**GOAL OF THE EXERCISE**
Down to the final line, write out the material beneath exactly, without pictures.

**DATA EXCERPT**
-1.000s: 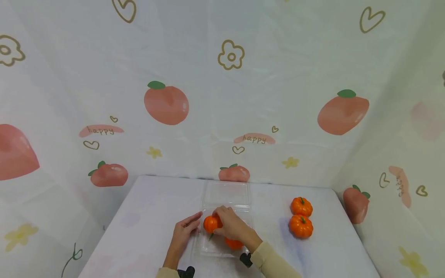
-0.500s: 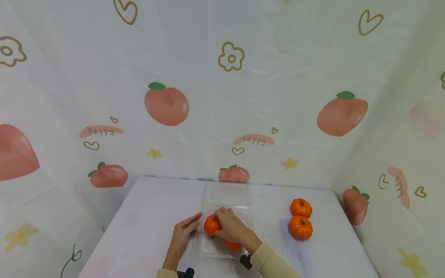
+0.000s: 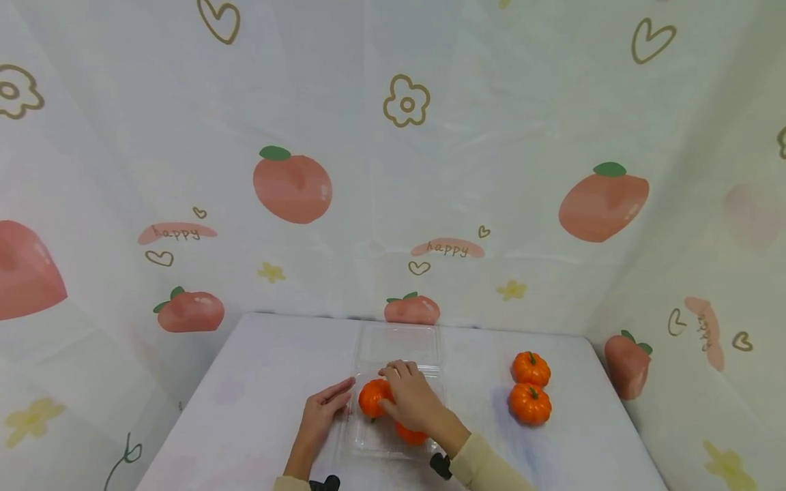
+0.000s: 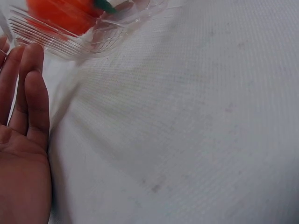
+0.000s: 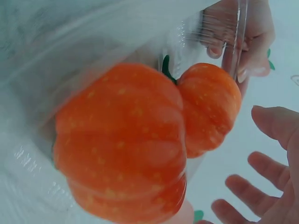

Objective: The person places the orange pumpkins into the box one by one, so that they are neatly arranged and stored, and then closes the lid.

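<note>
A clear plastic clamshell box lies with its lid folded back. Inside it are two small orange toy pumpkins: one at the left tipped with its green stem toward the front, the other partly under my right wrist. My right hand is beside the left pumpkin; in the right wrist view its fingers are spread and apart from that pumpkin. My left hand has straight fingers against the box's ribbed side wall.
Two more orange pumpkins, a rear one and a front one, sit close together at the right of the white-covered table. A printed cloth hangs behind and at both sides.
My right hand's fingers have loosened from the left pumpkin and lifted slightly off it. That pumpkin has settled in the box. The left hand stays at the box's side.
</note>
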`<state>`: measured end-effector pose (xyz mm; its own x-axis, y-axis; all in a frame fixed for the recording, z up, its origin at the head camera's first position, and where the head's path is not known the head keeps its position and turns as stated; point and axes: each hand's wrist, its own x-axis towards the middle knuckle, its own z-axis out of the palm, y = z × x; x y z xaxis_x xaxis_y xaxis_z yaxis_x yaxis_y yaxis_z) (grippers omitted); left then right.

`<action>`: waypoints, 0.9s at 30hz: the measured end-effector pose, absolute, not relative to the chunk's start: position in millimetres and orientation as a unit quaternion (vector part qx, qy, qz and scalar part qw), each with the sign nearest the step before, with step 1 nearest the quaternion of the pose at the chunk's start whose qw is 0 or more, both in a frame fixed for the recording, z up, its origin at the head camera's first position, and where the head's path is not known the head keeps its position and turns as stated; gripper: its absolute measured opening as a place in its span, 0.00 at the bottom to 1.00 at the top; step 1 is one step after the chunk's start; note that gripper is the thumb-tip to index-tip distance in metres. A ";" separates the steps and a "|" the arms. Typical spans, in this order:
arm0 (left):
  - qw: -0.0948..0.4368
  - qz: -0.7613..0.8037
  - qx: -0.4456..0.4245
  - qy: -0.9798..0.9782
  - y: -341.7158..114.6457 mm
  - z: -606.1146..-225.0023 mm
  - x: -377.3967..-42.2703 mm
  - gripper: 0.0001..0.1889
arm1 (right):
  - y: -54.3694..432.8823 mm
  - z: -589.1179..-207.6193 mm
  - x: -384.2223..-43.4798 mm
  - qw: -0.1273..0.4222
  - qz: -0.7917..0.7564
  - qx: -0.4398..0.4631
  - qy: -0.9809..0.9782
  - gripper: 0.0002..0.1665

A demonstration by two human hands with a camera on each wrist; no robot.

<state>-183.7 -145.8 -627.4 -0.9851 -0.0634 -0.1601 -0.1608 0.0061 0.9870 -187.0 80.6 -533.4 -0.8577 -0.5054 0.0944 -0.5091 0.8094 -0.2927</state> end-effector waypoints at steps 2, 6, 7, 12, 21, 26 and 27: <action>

**TASK RESPONSE**
-1.000s: 
-0.500s: 
+0.000s: 
+0.000s: 
+0.000s: 

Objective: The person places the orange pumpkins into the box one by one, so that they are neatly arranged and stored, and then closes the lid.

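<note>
A clear plastic clamshell box lies with its lid folded back. Inside it are two small orange toy pumpkins: one at the left tipped with its green stem toward the front, the other partly under my right wrist. My right hand is beside the left pumpkin; in the right wrist view its fingers are spread and apart from that pumpkin. My left hand has straight fingers against the box's ribbed side wall.
Two more orange pumpkins, a rear one and a front one, sit close together at the right of the white-covered table. A printed cloth hangs behind and at both sides.
My right hand's fingers have loosened from the left pumpkin and lifted slightly off it. That pumpkin has settled in the box. The left hand stays at the box's side.
</note>
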`<state>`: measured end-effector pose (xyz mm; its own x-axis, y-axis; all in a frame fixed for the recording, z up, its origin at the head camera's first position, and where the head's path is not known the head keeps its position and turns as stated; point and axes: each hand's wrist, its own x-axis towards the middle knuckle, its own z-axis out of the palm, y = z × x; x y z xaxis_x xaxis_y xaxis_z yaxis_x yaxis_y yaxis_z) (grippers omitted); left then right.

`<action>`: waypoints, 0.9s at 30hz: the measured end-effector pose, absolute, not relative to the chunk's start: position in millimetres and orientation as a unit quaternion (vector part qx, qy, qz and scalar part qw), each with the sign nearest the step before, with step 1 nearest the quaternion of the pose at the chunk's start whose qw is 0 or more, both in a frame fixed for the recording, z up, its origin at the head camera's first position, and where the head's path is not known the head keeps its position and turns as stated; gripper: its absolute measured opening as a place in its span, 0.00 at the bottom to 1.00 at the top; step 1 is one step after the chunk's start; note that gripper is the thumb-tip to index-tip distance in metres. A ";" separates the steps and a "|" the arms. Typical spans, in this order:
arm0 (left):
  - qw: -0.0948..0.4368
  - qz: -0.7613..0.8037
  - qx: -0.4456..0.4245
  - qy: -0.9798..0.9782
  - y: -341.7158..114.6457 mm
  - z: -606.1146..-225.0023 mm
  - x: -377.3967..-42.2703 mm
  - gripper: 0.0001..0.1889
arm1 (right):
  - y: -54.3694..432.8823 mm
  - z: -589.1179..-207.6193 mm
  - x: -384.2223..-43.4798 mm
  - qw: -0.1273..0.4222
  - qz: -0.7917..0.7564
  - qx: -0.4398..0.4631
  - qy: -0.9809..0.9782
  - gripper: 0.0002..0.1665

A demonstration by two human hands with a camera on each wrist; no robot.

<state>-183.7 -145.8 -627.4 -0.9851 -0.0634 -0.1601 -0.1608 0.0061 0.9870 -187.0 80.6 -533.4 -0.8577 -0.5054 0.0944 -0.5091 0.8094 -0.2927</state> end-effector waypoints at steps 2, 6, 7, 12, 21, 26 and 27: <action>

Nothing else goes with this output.